VTA - "visual tree assessment" bedeutet auf deutsch Sichtkontrolle anhand der Körpersprache von Bäumen. Für Forstleute ist VTA vor allem bezüglich der Verkehrssicherungspflicht von Bäumen an Verkehrswegen interessant, beispielsweise bei der Durchführung des alljährlichen Kontrollbeganges der Randbäume an öffentlichen Straßen. Aber auch dann, wenn der Förster von einem Gartenbesitzer gefragt wird, ob denn beispielsweise sein Nussbaum gefährlich sei, ist ein Grundwissen an VTA äußerst hilfreich.
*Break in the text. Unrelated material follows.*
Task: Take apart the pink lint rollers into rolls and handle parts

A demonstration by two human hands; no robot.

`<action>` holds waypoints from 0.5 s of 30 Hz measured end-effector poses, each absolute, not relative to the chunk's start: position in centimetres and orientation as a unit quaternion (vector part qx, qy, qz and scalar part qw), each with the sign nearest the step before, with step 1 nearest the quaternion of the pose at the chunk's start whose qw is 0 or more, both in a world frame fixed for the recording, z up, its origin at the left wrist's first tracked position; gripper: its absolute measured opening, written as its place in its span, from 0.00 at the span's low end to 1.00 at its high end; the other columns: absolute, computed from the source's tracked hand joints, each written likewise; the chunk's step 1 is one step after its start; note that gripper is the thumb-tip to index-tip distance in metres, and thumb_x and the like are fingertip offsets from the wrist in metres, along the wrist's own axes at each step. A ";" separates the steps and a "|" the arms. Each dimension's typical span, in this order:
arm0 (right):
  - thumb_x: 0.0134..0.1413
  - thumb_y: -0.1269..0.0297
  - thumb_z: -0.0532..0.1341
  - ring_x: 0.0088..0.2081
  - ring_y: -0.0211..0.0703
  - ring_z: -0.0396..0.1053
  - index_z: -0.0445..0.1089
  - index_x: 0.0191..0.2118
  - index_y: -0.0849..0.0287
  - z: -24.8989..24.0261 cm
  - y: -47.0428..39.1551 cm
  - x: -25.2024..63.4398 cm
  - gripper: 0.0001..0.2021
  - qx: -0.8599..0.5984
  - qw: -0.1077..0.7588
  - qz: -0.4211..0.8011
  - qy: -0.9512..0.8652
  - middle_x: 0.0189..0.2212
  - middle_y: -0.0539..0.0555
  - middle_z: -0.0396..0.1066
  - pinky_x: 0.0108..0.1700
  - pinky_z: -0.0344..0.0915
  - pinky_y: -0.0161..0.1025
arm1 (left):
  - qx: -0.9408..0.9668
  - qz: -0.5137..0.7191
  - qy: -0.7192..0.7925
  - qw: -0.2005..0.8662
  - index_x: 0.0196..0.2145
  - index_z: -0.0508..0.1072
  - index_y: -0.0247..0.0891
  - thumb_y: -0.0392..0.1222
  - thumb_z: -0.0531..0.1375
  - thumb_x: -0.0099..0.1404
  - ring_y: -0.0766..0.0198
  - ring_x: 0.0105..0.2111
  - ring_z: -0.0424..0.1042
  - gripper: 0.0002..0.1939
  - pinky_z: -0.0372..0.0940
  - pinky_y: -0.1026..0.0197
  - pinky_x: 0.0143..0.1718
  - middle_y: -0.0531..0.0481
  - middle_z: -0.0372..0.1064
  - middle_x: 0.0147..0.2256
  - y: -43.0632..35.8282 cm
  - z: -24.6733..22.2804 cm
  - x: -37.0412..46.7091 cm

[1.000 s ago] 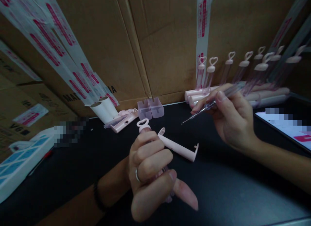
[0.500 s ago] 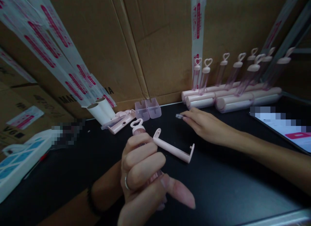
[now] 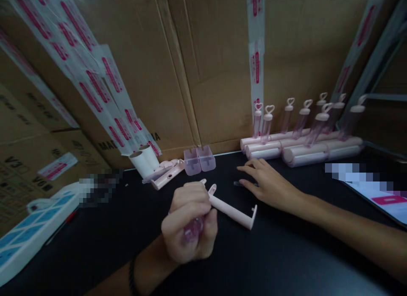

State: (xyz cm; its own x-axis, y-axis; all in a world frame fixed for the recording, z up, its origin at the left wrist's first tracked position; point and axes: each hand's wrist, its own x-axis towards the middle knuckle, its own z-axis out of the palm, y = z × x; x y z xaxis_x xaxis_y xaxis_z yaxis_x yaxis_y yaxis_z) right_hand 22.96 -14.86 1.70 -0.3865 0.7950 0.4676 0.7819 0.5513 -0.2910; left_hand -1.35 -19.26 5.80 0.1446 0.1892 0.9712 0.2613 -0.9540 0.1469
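My left hand (image 3: pixel 190 222) is wrapped round a clear pink tube (image 3: pixel 192 231), whose rounded end points toward me. Most of the tube is hidden by the fingers; a bit of its pale cap end shows beyond the knuckles. Just right of that hand lies a pale pink holder part (image 3: pixel 233 211) with an upturned tab at each end. My right hand (image 3: pixel 265 179) hovers low over the black table with its fingers apart. By its thumb tip is a small clear piece (image 3: pixel 237 183), apparently on the table; whether the thumb touches it I cannot tell.
Two joined translucent pink boxes (image 3: pixel 200 160) stand by the cardboard. Left of them are white rolls (image 3: pixel 144 160) and pink parts (image 3: pixel 168 175). Pink cylinders (image 3: pixel 305 154) and heart-topped tubes (image 3: pixel 267 128) sit at back right. A phone (image 3: pixel 381 198) lies right, a power strip (image 3: pixel 41 224) left.
My left hand has tipped the tube, so its heart-topped cap now points away from me. My right hand has let go of the small clear piece and spread its fingers. The view has shifted upward.
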 end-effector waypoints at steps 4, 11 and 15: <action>0.68 0.62 0.58 0.54 0.54 0.66 0.67 0.60 0.60 3.3 -15.7 22.1 0.18 -0.416 0.372 0.045 -0.829 0.52 0.62 0.68 0.59 0.64 0.54 | -0.704 -0.695 -0.140 -0.053 0.49 0.64 0.39 0.31 0.56 0.70 0.62 0.37 0.75 0.11 0.74 0.54 0.40 0.49 0.71 0.37 -18.9 5.4 -0.4; 0.68 0.59 0.61 0.57 0.53 0.64 0.66 0.61 0.54 4.6 -17.4 21.2 0.19 -0.327 0.385 0.117 -0.855 0.56 0.59 0.68 0.60 0.63 0.52 | -0.616 -0.708 -0.224 -0.262 0.47 0.62 0.41 0.45 0.55 0.75 0.59 0.46 0.77 0.07 0.72 0.54 0.47 0.45 0.74 0.46 -18.4 5.1 -0.1; 0.67 0.60 0.62 0.57 0.51 0.64 0.71 0.56 0.52 4.6 -17.9 21.0 0.15 -0.297 0.380 0.138 -0.865 0.55 0.58 0.68 0.59 0.62 0.49 | -0.584 -0.707 -0.240 -0.319 0.46 0.63 0.41 0.45 0.56 0.74 0.61 0.45 0.77 0.07 0.72 0.56 0.48 0.46 0.74 0.47 -18.5 5.3 0.0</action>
In erster Linie soll der Lehrgang jedoch dazu dienen, dass speziell bei den Kontrollbegängen einerseits bisher übersehene Mängel erkannt und die entsprechenden Rückschlüsse daraus gezogen werden, andererseits muss längst nicht immer jeder bisher als merkwürdig angesehene Baum "sicherheitshalber" prophylaktisch gleich gefällt werden.
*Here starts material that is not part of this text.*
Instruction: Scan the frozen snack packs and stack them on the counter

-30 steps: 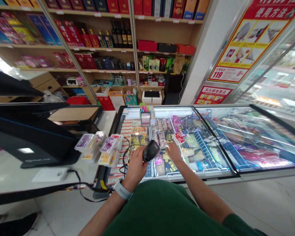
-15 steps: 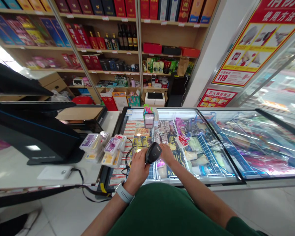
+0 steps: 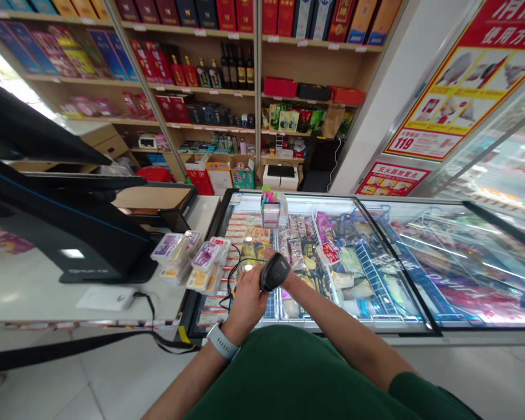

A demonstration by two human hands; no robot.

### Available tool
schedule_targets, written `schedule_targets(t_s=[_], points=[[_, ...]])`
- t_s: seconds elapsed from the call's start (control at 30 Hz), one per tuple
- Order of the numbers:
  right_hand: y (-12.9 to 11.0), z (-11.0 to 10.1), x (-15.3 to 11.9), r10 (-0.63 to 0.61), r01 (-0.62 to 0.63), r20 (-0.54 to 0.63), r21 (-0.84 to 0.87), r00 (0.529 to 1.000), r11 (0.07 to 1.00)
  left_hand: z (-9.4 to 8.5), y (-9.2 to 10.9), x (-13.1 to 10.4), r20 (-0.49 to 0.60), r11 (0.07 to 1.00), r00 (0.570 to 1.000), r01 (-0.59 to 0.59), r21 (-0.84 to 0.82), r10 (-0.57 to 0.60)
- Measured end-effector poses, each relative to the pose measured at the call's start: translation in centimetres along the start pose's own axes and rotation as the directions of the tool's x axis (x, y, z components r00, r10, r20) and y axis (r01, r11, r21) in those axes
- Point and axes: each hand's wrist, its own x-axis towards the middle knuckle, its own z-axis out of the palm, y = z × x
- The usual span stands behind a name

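My left hand, with a pale watch on its wrist, is wrapped round a black handheld barcode scanner above the freezer's glass top. The scanner's black cable loops down beside the hand. My right hand reaches in behind the scanner, which covers most of it, so its fingers and anything in them are hidden. To the left of the hands, stacked clear plastic food boxes with purple labels sit at the freezer's edge. A red-labelled box rests on the glass to the right.
The chest freezer holds bagged frozen food in wire baskets. A black checkout terminal and a white device with a cable stand on the left counter. A small card stand is at the freezer's back; stocked shelves rise behind.
My right hand has moved left, from the scanner's right side to behind it. My left hand still holds the scanner in nearly the same place. The view has shifted slightly.
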Motion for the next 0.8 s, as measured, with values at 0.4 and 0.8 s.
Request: schedule_targets(t_s=[0.4, 0.8], points=[[-5.2, 2.4, 3.4, -0.25, 0.257, 0.223, -0.004, 0.942, 0.966, -1.0, -0.2, -0.5, -0.026, 0.996, 0.998, 0.06, -0.068, -0.062], [-9.0, 6.3, 7.6, -0.378, 0.424, 0.296, -0.109, 0.877, 0.899, -2.1, -0.9, -1.2, -0.131, 0.986, 0.987, 0.078, -0.145, -0.097]])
Bei dem Seminar werden neben den Versagensarten die wichtigsten Merkmale der Körpersprache der Bäume vorgestellt. Unter anderem wird die Bedeutung von Zuwachsstreifen, Rindenstauchungen, Rippen oder Abschiedskrägen erklärt, aber auch der Unterschied zwischen einem Druck- und einem Zugzwiesel, was ein Unglücksbalken, ein Drehriss oder ein Schubriss ist und und und...
Neu im Seminarprogramm für Forstleute sind die Themen "kritisches hd-Verhältnis von Solitärbäumen" (das eben nicht im kritischen Bereich von Baumbeständen innerhalb des Waldes liegt) sowie "die Körpersprache der Pilzfruchtkörper"; bei mehrjährigen Pilzfruchtkörpern lassen sich von deren Erscheinungsbild nämlich Rückschlüsse auf den Grad des Holzabbaus ziehen. Näheres gibt es im Seminar - man darf also gespannt sein!
Preisinformation
Die Teilnahme am VTA Seminar für Forstleute kostet 100.- EUR (netto).